"There was a lot of old-time, bluegrass and Texas swing influence at the beginning, when we met," says Dango Rose, Elephant Revival's (mostly) bass man. "But that's not really where we came from."
That's a refreshing statement — artists on the roots end of the musical spectrum tend to overstate their folk-flavored underpinnings — and it's also a slightly dangerous one to serve up when you're heading toward a town that owes a considerable amount of its musical identity to those very foundations. Elephant Revival slipped in and out of town last fall for an appearance on Music City Roots during the Americana Music Festival, but they're coming back for another swing at the city's occasionally skeptical audiences, headlining a show that comes in the middle of a weeks-long, meandering tour anchored by a couple days at Florida's Suwannee Springfest.

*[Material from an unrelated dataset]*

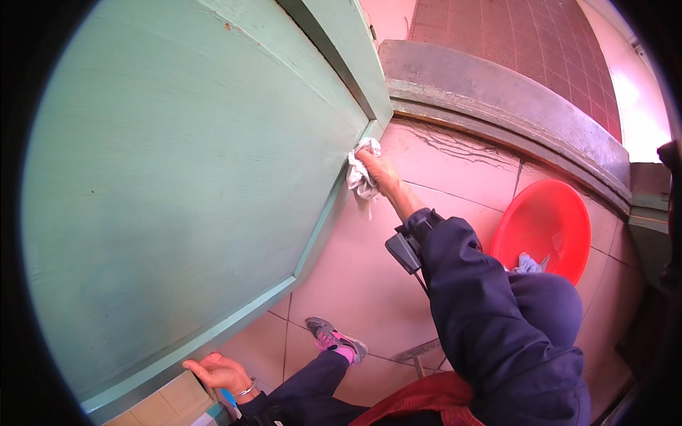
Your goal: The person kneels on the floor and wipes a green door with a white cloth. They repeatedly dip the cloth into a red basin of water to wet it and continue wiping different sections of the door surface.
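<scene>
My right hand (377,169) is closed around a crumpled whitish cloth (363,178). The cloth is pressed against the narrow edge of a green painted door (176,175), close to the green frame (367,58). One end of it dangles below my fingers. At the lower left, my left hand (226,371) is at another stretch of the door's edge, its fingers curled and thumb stretched out. Whether those fingers grip the door cannot be told. A bracelet circles the left wrist, and a dark device is strapped to my right forearm.
A red plastic basin (549,229) with a light-coloured cloth (528,262) in it stands on the pink tiled floor (367,277), right of my knee. A raised threshold (495,85) crosses the doorway. Beyond it lies a dark red mat (511,42). A tiled ledge (160,407) borders my left hand.
</scene>
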The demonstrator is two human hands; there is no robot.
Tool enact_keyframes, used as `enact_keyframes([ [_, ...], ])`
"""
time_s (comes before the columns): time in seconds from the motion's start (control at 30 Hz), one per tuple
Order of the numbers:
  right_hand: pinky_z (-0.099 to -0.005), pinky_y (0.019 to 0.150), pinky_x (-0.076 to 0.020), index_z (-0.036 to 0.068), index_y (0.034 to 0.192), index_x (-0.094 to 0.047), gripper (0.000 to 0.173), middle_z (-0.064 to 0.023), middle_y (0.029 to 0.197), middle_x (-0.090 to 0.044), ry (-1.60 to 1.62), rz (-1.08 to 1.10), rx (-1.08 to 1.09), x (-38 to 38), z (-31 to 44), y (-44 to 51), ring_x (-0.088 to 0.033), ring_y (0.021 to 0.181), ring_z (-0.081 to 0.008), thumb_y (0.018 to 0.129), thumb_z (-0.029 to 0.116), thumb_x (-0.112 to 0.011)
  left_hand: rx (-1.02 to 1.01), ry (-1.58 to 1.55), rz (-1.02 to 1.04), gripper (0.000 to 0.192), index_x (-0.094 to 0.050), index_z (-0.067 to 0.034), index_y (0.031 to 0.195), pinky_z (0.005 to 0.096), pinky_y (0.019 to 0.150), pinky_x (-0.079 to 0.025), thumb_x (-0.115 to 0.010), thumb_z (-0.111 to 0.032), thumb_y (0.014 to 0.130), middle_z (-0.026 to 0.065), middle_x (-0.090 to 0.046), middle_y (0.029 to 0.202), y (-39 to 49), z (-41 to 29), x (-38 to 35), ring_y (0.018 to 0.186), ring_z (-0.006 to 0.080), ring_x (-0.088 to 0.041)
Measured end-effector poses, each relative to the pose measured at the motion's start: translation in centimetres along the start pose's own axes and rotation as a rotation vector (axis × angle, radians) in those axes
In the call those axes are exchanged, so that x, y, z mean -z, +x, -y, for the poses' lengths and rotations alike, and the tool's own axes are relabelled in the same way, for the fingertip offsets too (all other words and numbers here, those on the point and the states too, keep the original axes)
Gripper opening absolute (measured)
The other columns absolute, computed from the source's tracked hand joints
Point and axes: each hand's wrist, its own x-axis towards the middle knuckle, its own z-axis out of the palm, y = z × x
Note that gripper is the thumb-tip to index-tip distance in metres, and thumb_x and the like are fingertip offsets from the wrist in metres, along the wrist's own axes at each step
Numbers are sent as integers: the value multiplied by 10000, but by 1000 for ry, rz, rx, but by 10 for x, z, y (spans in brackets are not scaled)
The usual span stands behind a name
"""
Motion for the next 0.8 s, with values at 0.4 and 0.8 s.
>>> enact_keyframes([
  [0.4, -277, 558, -460, 29, 830, -615, 210, -40, 754, -620, 207, -56, 244, 12, 8, 45, -570, 636, -114, 758, 225, -634, -2, 44, 18, 626, -294, -135, 432, 266, 645, -311, -462, -514, 902, -8, -346, 509, 13, 15, 17, 634, 137, -399],
  [0.8, -269, 547, -432, 44, 811, -605, 143, -12, 718, -592, -94, -245, 334, 11, 15, 53, -526, 614, -84, 769, 180, -607, -13, 11, -64, 637, -314, -129, 424, 271, 667, -310, -459, -527, 899, -5, -341, 500, -3, 2, -9, 634, 139, -402],
])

But while Rose cops to a freewheeling, sweetly good-natured eclecticism that's roomy enough for Texas fiddle stylings, Billie Holiday torch songs, reggae, Gram Parsons country rock and, as he says, "heavy-metal acoustic avant garde" music to rub elbows, the group's laid-back Colorado jam vibe sits on top of not just a considerable range of chops (on an array of instruments, from fiddle and guitar to washboard, mandolin, djembe and beyond), but some surprisingly sharp ideas of how to put all those things together. And the result is a collection of songs — and instrumentals — that has the potential to appeal to just about anyone not irredeemably put off by the fact that the quintet travels the country in a converted church bus that runs on vegetable oil.

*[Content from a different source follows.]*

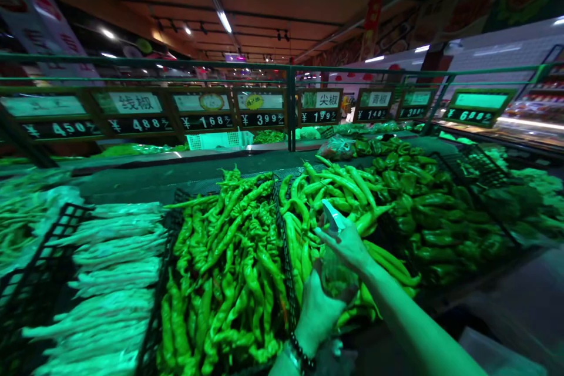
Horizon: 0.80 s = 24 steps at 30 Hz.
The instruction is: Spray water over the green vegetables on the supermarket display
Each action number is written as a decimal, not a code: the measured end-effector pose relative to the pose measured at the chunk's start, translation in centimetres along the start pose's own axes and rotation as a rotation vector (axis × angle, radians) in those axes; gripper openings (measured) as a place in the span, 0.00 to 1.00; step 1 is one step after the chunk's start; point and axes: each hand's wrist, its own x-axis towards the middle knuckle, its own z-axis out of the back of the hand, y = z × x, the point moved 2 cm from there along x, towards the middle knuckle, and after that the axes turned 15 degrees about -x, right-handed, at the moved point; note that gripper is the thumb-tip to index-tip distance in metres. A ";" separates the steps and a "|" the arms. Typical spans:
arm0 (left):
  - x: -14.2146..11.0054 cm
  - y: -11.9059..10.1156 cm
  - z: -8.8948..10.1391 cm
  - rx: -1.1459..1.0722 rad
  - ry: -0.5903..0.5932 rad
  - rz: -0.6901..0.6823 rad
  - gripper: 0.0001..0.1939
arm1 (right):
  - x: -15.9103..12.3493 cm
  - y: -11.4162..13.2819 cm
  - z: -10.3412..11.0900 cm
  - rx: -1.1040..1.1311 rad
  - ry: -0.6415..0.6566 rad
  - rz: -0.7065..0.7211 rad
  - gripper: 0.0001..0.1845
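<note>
I hold a clear plastic spray bottle (335,275) over a produce display. My left hand (318,312), with a dark bead bracelet at the wrist, grips the bottle's body from below. My right hand (349,244) is wrapped around the bottle's neck, just under its pale spray head (331,215). The bottle hovers above a heap of smooth long green peppers (339,191). To its left lies a crate of thin wrinkled green peppers (229,264).
Dark plastic crates (53,235) hold white bundled vegetables (114,264) at left and dark green peppers (418,205) at right. Price signs (262,108) hang on a green rail (291,100) behind. A grey floor area (520,305) lies at lower right.
</note>
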 end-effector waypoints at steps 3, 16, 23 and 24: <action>-1.1 0.6 -3.9 0.008 0.045 -0.029 0.46 | -1.8 -0.8 4.2 0.000 -0.036 0.008 0.16; -5.9 9.4 -18.5 0.231 -0.112 0.107 0.59 | -11.0 -8.5 16.9 0.001 -0.020 -0.048 0.19; -8.4 7.2 -23.2 0.133 -0.074 0.166 0.30 | -14.8 -11.8 20.8 0.077 0.064 -0.098 0.37; -8.6 6.8 -24.0 0.114 -0.079 0.173 0.24 | -15.3 -12.5 20.9 0.079 0.088 -0.093 0.36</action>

The way Rose tells it, there's a long and convoluted story to how Elephant Revival came together, but the punch line (such as it is) has him, Sage Cook, Bridget Law, Bonnie Paine and Daniel Rodriguez — all of them singers, and all of them except for fiddler Law multi-instrumentalists — coming together in Tahlequah, Okla., back in 2006, making a record, playing a couple of shows and then collectively relocating to Colorado. "Everybody went for it," he says with a kind of wry bemusement. They recorded an early show and bootstrapped their career by selling it at subsequent appearances, then made a low-budget, self-titled release in 2008 that endeared them to a fast-growing circle of fans, and they followed it with 2010's Break in the Clouds, released by Ruff Shod.
More than one writer has fumbled around trying to describe the group's sound — or better, sounds, as individual songs tend to have distinct stylistic identities. But whatever the immediate sources and inspirations for each, there's a dandy underlying coherence to the performances that derives from both the long and varied musical experiences of each member and a charming commitment to spontaneity and being in the moment. "It's about developing a set list for the night," Rose offers. "We go by what we feel in the room when we get there. Sometimes it has us drawing deeper back, sometimes we wind up doing a lot of new stuff. It's really good to be able to do both."
Still, it's clear that allegiance to vibe and groove isn't antithetical to musical development and careful career building. To produce their next album, they've turned to fellow Coloradoan Sally Van Meter, one of the best modern navigators between roots fidelity and inspired innovation, and Rose says that they're "opening to new directions. Some voices may be heard a little bit more than others. Will some of our fans who were there at the beginning be surprised? I don't really know. It's not my job to know how somebody else is going to perceive it. We just want to be heartfelt and honest in our expression of who we are as individuals and as a group."